In recognition of her scholarly work in intersectionality and critical race theory, the University awarded Kimberlé Crenshaw the Joseph B. and Toby Gittler Prize last Wednesday. 

After three days of events celebrating Kimberlé Crenshaw’s scholarly works, University President Ron Liebowitz presented Crenshaw with the award at a ceremony and lecture on Wednesday.

The University of California, Los Angeles and Columbia Law School professor and co-founder of the African American Policy Forum was recognized for her “exemplary scholarship” and “lasting impact in the world” with her theory of intersectionality and critical race theory, according to Prof. Elizabeth Ferry’s (ANTH) introduction. In her Prize Lecture, “Race, Reform, Retrenchment Redux: Critical Race Theory and Intersectionality Beyond Post-Racialism,” Crenshaw defended that theory of intersectionality and argued for the necessity of remembering, recognizing and elevating the voices of Black women.

Crenshaw explained her theory of intersectionality with a curious image: a long, narrow photo of cows grazing on grass. Telling the audience the cows were sick, she asked them who they would blame; the audience found the farmer guilty. However, she then uncovered the top of the picture, revealing a massive cloud of industrial smoke — the real reason the cows were sick.

“There are all kinds of attributional errors which happen when you see a problem … in a narrow frame,” Crenshaw said. “When you broaden the frame, you have … a capacity to see not only the problem with respect to the cows, but the problem with respect to all of us: who is responsible, and what needs to be done.”

Intersectionality is that broad frame which allows people to see problems as institutional rather than individual so that real solutions can be found, according to Crenshaw.

The necessity of this new frame was made clear in the 1980s when Black women were clearly being discriminated against in hiring practices but were losing discrimination suits, according to Crenshaw. Because the businesses in question hired Black men and white women, courts ruled that no gender or race discrimination was occurring, and they rejected the idea that Black women could sue for both simultaneously.

“So the objective of intersectionality was to try to explain to judges what they were missing,” Crenshaw said. “It is basically an idea that social forces overlap: race, gender, sexuality, gender identity, disability and more.”

Although it has become a pillar of sociological thought since Crenshaw coined the term in 1989, intersectionality is often attacked today for being a divisive ideology that causes problems instead of solving them. 

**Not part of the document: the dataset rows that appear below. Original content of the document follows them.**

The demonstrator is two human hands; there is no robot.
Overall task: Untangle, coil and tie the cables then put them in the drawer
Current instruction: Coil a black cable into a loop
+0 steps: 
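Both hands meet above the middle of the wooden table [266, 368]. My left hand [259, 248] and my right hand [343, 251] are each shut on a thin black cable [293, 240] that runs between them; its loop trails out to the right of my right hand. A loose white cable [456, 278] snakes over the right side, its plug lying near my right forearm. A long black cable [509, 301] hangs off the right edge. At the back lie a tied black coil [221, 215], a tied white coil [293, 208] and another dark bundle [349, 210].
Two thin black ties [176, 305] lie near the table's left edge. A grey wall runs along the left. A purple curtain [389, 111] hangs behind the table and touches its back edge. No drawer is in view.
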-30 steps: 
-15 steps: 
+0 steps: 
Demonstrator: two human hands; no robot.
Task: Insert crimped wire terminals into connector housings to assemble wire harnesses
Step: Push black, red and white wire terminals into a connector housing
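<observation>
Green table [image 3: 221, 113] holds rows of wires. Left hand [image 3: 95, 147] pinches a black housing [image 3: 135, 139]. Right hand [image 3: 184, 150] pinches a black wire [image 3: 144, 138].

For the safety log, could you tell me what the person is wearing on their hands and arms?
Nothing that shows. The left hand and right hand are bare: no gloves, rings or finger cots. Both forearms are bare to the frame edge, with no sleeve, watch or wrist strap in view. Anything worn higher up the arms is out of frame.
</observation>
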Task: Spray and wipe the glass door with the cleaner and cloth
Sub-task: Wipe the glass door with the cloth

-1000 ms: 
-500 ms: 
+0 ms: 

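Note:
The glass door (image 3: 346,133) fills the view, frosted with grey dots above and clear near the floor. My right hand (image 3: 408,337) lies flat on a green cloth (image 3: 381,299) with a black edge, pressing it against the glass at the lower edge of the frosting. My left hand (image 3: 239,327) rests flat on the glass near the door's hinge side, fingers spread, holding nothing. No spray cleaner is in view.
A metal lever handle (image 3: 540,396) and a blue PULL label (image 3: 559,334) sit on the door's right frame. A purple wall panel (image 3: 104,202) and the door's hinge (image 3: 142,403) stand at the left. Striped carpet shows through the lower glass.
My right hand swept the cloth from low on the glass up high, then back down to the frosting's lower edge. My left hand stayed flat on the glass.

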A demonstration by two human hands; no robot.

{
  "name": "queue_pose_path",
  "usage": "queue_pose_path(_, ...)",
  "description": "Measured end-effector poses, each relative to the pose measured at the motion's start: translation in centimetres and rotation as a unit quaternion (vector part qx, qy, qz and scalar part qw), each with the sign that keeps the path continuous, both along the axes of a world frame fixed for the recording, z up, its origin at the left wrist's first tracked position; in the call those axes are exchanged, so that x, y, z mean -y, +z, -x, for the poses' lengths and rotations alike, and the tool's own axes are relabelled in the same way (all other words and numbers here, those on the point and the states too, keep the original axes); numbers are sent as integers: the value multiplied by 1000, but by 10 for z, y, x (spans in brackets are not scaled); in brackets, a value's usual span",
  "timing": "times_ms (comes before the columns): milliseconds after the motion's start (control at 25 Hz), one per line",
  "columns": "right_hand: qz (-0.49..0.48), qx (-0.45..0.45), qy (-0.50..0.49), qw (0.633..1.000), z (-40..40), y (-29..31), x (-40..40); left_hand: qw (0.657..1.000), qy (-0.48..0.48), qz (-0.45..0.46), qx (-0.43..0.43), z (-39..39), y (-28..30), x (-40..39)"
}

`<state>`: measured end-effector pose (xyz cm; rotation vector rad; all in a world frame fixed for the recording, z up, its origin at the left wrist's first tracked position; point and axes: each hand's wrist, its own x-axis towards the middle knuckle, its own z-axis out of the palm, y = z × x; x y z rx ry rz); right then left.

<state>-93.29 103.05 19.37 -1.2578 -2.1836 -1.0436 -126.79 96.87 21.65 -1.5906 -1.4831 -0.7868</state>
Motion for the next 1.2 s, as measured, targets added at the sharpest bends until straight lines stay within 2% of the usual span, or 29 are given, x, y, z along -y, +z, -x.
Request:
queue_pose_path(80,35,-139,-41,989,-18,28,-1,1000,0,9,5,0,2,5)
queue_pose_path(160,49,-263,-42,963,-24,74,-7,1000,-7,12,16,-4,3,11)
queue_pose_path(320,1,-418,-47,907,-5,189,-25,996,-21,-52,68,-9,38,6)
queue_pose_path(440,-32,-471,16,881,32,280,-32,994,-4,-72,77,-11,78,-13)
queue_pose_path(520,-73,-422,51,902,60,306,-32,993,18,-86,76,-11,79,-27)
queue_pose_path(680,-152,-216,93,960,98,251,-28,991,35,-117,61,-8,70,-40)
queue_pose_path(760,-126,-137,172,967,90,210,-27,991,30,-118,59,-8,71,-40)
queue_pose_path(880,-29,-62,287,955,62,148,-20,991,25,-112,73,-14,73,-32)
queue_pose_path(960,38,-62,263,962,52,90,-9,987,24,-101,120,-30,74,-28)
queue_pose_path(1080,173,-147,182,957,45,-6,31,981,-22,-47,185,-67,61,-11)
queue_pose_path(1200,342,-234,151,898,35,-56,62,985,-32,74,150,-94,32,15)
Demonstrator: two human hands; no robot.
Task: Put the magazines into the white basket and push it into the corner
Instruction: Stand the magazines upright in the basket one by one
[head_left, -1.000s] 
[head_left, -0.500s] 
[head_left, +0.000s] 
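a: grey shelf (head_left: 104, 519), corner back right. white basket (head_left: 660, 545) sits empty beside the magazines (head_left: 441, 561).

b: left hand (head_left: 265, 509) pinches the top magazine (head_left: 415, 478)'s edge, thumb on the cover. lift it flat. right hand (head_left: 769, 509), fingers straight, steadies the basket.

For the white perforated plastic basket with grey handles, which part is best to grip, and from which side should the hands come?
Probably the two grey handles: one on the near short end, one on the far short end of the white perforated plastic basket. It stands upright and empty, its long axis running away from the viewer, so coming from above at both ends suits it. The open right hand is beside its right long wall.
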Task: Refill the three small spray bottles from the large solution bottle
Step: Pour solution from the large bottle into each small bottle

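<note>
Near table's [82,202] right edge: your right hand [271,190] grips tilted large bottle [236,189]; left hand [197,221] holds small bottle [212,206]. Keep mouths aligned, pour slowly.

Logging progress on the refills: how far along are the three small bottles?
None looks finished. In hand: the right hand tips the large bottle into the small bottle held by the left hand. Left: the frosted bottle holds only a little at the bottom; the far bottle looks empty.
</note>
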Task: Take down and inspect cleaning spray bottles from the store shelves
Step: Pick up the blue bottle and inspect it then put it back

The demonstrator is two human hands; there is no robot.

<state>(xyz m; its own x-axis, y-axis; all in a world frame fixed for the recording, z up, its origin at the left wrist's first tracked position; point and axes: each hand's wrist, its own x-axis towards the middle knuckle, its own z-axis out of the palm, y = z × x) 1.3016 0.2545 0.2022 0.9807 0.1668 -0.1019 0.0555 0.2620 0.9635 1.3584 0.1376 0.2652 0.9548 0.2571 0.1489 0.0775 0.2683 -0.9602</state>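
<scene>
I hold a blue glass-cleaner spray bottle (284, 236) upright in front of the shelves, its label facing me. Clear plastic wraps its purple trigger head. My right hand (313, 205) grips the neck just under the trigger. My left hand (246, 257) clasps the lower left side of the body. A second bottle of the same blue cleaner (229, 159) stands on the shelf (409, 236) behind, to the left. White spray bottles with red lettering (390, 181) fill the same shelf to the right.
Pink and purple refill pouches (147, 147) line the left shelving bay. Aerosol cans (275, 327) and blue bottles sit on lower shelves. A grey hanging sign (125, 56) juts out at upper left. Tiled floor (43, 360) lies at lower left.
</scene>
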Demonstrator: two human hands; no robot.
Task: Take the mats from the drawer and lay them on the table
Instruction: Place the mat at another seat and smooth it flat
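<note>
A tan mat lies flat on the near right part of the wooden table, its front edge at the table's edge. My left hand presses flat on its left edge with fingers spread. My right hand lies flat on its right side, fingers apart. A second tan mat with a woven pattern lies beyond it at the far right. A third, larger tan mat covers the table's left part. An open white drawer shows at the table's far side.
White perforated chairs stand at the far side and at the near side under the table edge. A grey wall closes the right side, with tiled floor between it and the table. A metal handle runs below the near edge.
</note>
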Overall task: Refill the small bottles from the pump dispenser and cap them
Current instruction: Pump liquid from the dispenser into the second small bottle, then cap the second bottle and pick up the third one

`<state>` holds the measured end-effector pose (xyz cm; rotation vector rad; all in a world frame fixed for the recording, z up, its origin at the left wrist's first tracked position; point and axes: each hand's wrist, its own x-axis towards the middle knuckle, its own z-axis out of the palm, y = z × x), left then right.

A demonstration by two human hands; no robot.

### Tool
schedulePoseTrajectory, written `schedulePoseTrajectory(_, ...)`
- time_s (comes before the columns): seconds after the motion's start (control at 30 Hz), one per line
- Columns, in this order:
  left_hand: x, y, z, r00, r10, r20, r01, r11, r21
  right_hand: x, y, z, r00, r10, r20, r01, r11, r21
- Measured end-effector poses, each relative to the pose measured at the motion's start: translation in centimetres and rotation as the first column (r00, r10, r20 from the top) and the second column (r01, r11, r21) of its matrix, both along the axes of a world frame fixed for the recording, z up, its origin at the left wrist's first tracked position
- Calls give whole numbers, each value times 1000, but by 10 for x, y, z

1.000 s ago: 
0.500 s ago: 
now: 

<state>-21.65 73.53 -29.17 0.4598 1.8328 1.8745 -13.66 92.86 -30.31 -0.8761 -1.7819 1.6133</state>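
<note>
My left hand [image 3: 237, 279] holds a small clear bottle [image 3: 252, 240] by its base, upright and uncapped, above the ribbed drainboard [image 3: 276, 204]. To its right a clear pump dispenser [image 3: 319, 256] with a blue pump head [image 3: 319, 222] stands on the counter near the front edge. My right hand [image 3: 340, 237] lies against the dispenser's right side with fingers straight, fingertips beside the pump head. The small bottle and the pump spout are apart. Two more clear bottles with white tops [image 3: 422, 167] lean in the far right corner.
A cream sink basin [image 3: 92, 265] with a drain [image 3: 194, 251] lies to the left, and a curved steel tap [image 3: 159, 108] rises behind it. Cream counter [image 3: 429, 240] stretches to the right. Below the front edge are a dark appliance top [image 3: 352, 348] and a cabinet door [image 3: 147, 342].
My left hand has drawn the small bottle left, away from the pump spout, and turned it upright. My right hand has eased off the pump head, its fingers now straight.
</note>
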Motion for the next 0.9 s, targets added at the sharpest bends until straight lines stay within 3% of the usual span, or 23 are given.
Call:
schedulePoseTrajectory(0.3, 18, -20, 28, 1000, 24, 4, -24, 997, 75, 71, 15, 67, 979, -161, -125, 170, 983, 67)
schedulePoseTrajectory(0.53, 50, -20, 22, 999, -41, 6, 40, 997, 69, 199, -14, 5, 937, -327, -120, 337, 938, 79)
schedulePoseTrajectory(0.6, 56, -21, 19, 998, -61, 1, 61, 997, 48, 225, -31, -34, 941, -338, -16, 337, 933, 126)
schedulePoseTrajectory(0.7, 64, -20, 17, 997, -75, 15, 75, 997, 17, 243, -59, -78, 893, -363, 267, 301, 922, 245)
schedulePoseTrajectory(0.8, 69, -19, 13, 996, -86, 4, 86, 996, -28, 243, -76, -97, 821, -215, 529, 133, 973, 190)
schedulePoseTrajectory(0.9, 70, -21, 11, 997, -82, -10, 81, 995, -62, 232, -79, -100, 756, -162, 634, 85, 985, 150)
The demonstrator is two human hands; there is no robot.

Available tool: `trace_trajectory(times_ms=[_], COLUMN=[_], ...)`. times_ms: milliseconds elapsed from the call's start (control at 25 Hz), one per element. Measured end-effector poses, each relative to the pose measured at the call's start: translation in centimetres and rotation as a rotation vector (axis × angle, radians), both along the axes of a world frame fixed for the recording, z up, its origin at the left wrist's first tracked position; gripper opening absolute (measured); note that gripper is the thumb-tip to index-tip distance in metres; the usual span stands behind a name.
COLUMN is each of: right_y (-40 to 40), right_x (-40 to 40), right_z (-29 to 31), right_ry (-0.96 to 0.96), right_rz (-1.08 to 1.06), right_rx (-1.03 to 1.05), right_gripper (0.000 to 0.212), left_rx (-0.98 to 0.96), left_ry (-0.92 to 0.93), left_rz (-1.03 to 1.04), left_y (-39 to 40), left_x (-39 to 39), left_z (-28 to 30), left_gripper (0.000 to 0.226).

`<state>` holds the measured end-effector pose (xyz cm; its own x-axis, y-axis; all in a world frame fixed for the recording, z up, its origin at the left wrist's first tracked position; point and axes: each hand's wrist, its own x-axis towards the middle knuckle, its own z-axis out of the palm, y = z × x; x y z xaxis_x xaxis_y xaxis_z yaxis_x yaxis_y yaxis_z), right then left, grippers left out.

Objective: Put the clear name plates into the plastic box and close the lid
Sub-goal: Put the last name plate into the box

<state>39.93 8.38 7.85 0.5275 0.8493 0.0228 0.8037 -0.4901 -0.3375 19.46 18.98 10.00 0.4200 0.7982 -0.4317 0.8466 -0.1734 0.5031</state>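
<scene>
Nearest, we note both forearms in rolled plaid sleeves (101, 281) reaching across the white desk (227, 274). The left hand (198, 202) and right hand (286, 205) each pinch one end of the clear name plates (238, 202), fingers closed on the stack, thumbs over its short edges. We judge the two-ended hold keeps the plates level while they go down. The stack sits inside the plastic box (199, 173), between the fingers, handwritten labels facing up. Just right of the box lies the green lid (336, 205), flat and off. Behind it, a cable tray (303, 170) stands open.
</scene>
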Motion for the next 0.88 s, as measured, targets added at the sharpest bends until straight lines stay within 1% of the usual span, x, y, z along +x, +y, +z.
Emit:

In her lecture, Crenshaw defended intersectionality against those who seek to displace conversation by criticizing the frame instead of looking through it. She countered this refusal to recognize the problems intersectionality illuminates by focusing on the overlooked struggles of Black women.

Crenshaw declared that a “racist patriarchy” has shoved Black women out of the political sphere, erased their history and treated them as afterthoughts — and has gone uncontested even by marginalized communities and allies.

For Crenshaw, a pinnacle of this phenomena was seen when Anita Hill accused now-Supreme Court Justice Clarence Thomas of sexual harassment during his confirmation process in 1991. According to Crenshaw, sexual harassment was seen as a “white woman’s hang-up,” and members of the Black community turned against her for being a liar and a “traitor” to their race.

The support Thomas received as a reaction against Hill led to his confirmation, Crenshaw argued. Thomas would go on to be the fifth vote in the two 5-4 rulings of Citizens United v. FEC (2010) and Shelby County v. Holder (2013), which gutted campaign finance laws and the Voting Rights Act, respectively, and paved the way for President Donald Trump’s election, according to Crenshaw.

Here Crenshaw sees a perfect example of what she calls “intersectional failure.” These are moments when communities and allies themselves fail to stand up for those facing intersecting marginalizations.

Crenshaw argued that the “historical amnesia” surrounding Black women’s history further contributes to the racist patriarchy. She drew attention to the activist organization founded by Recy Taylor and Rosa Parks — the foundation of the Montgomery Bus Boycott — but which itself has been forgotten. This is an example of the way “the quiet, courageous and often thankless work of Black women” is erased and overshadowed, Crenshaw said.

The dismantling of the racist patriarchy therefore requires communities to remember forgotten history and to advocate for all of their members instead of some, even “at risk of being told we’re not good allies, just because we insist on justice for all.” 

Crenshaw argued that allies must elevate the voices of Black women to help break the “cycle of invisibility” created when Black women cannot vocalize the problems they face.

In the middle of her lecture, Crenshaw left the audience with a challenge wherein her solution lies: “What happens when we actually take the time not just to spout about intersectionality, but to actually do intersectional work? To actually create the spaces for people to actually talk about what’s falling through the cracks?”